In what ways (if at all) is the conversation around conscious consumerism unique in 2022? And what should we, as shoppers, be aware of going into a new year?

“We are at a tipping point for the planet and what used to be a bonus is now an imperative. Within this frame, I believe that two main forces are driving a new era of conscious consumerism. First, resale is reigniting the concept of clothing as an asset. And second, traceability and transparency are going to fuel a new era of brand accountability.

“Both of these are great news on the waste and environmental front, however they do not necessarily address one of the undercovered issues in fashion, which is human welfare and the fact that the vast majority of the people who make clothing do not earn a living wage. In my view, questions from customers are incredibly powerful and I suggest that if shoppers focus on only one it would be: was the person who made this item paid a living wage?”

What’s one of the most important habits consumers can unlearn in 2022? And what’s a more intentional habit we can replace it with?

“Turning away from inconvenient truths. Your engagement is incredibly powerful, and it doesn’t have to mean walking away from your favorite brands, just engaging them.

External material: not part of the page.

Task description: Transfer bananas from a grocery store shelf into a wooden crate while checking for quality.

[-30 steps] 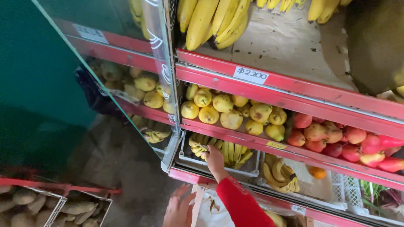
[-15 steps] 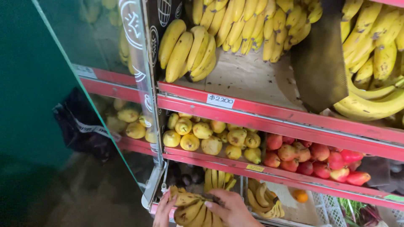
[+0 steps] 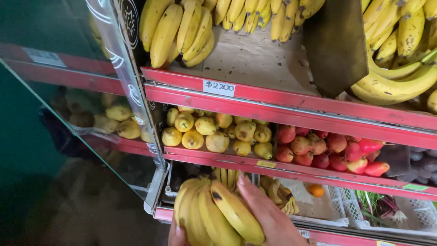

“Commit to staying curious and asking questions of brands you buy from. In addition to the ‘living wage’ question I mentioned, as an analogy, try taking the concept of farm-to-table and apply it to clothing, asking where the materials were sourced from and why. Most often, brands won’t have the answer, but the fact that you are asking will spark important questions for them and let them know you care.”

In the interest of shopping smarter in 2022, what does “shopping smart” mean to you? What are tips for keeping yourself accountable to it?

“Think about each piece as an asset. Will it retain its quality, relevance, and value over years? Can you resell it? In addition to being obsessive about sourcing, these are the questions I ask of myself. And other than T-shirts and similar items worn close to the body, I do not buy anything I do not intend to keep for years and could not resell.”